Clinical findings and radiographic

  • Suppurative osteomyelitis , acute and chronic: This usually occurs in adults and is associated with a chronic tooth infection either of pulpal or periodontal origin, postextraction of infected teeth, or a poorly healed jaw fracture ( Fig. 17.4 A). There is pain and swelling, and suppuration and sinus tracts may be present with some symptom-relief when there is drainage.

    • Patients with focal or multifocal cementoosseous dysplasia with sclerotic avascular cementoosseous masses are at risk for developing such osteomyelitis ( Fig. 17.4 B).

    FIG. 17.4, (A) Chronic osteomyelitis of the right posterior mandible presenting as an ill-defined radiolucency after a tooth extraction. (B) Chronic osteomyelitis with sequestrum formation in a patient with multifocal cementoosseous dysplasia. (C) Chronic nonbacterial osteomyelitis in a teenager with persistent chronic left facial (mandibular) swelling. (D) Chronic nonbacterial osteomyelitis of the left mandible exhibiting typical ground-glass appearance and diffuse sclerosis with periosteal reaction.

  • Chronic nonbacterial osteomyelitis:

    • The majority (>95% of cases) occur before age 20 with a 2:1 female predilection, and there is intermittent pain, swelling, trismus, and intermittent fever with little response to antibiotics ( Fig. 17.4 C). The mandible is one of the bones commonly affected, together with metaphases of long bones, vertebra, and clavicles. Patients often begin with involvement of one bone and approximately 80% develop involvement of other bones (CRMO). Patients may exhibit acne, palmar-plantar pustulosis, inflammatory arthritis, and other autoinflammatory conditions such as psoriasis and inflammatory bowel disease although this is more common in adults with SAPHO syndrome who more frequently exhibit involvement of the sternum and clavicle.

    • Radiographs show diffuse expansion of the mandible with a ground-glass appearance, osteosclerosis, and small osteolytic foci ( Fig. 17.4 D).

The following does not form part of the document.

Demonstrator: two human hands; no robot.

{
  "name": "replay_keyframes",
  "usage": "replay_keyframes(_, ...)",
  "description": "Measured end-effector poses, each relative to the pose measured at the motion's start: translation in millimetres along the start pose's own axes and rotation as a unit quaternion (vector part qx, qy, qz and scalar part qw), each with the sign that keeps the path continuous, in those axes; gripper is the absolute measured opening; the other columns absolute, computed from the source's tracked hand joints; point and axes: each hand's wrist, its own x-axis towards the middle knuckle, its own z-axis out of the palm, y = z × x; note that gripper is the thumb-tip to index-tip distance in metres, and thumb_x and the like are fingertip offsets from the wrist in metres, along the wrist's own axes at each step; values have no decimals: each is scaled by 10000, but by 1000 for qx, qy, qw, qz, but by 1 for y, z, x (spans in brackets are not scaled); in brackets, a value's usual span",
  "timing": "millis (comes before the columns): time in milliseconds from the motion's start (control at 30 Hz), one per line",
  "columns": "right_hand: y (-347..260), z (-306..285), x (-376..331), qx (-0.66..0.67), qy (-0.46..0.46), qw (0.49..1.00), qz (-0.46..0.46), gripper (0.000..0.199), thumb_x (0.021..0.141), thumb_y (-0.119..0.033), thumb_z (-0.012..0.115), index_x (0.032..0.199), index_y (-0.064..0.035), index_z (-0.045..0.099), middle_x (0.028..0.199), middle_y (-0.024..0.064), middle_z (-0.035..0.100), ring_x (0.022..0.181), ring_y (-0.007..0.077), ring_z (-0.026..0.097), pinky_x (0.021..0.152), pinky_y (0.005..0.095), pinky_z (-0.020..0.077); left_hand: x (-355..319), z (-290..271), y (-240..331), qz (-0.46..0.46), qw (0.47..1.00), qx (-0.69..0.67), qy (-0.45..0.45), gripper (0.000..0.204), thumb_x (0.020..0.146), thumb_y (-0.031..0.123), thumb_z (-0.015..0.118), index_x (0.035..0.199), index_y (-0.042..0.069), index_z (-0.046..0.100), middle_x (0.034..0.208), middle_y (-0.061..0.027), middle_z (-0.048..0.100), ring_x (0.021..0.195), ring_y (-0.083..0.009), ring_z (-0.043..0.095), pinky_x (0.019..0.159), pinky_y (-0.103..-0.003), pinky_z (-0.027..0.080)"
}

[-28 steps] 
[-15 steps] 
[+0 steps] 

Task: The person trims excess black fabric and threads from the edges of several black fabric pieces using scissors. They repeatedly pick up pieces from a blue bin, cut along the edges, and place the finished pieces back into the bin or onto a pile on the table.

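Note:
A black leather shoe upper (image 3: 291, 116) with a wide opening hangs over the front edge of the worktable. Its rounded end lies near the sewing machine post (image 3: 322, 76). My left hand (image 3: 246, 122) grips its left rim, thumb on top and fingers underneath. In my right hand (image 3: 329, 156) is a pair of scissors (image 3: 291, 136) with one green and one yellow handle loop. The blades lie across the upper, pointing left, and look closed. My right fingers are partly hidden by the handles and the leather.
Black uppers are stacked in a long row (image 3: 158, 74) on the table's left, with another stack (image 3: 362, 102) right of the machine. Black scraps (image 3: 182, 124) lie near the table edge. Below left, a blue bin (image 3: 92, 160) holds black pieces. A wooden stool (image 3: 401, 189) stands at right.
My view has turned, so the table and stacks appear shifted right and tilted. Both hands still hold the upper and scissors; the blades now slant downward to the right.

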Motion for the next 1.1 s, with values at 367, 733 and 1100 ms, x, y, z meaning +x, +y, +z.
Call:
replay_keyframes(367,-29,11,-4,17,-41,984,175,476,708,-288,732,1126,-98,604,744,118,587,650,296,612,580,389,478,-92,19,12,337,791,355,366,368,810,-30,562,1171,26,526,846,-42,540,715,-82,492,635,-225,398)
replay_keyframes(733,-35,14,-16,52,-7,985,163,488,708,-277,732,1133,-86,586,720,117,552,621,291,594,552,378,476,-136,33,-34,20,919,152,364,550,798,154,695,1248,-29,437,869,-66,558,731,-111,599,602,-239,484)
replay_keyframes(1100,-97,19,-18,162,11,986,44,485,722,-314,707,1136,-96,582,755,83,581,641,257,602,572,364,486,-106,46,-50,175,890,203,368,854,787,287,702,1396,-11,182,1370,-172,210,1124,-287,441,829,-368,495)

    • Normal complete blood count, and elevated erythrocyte sedimentation rate (ESR) and C-reactive protein (CRP) and abnormal radiographic findings are key to the diagnosis.

  • Osteonecrosis:

    • This presents as bony sequestrum, usually exposed, with or without pain ( Fig. 17.5 A–D). In the case of medication-related osteonecrosis, chronic sinus tracts and nonhealing extraction sockets present for more than 6 months and usually years after tooth extraction are common manifestations. Radiographs reveal thickened lamina dura, osteosclerosis, and persistent extraction sockets, with advanced cases exhibiting mottled radiolucency and radiopacities consistent with sequestra ( Table 17.2 ; Fig. 17.5 E–F).

      FIG. 17.5, Medication (bisphosphonate)-related osteonecrosis (A–D). (A) Typical exposed sequestrum located on the mylohyoid ridge. (B) Sequestrum located beneath a subpontic exostosis. (C) Necrotic bone on the anterior maxillary ridge. (D) Sinus tracts are a common finding and may be the only finding in early lesions; note sequestrum posterior to the sinus tracts. (E) Radiograph (from patient in B) showing necrotic subpontic osseous hyperplasia (right) and teeth with thickened lamina dura on the opposite side (left) . (F) Computed tomography image of patient in C showing mottled radiolucency of the right anterior maxilla. (G) Benign sequestration of the lingual plate (left) ; tiny fragment of bone removed from lesion (right).

  • Benign spontaneous sequestration of the lingual plate:

    • This occurs in healthy individuals in the fourth to sixth decades, with a 1.8:1 male predilection, and consists of small, 0.1 to 1.0 cm sequestra noted on the mylohyoid ridge ( Fig. 17.5 G). These heal spontaneously after the sequestrum exfoliates or is removed. There is no underlying radiolucency.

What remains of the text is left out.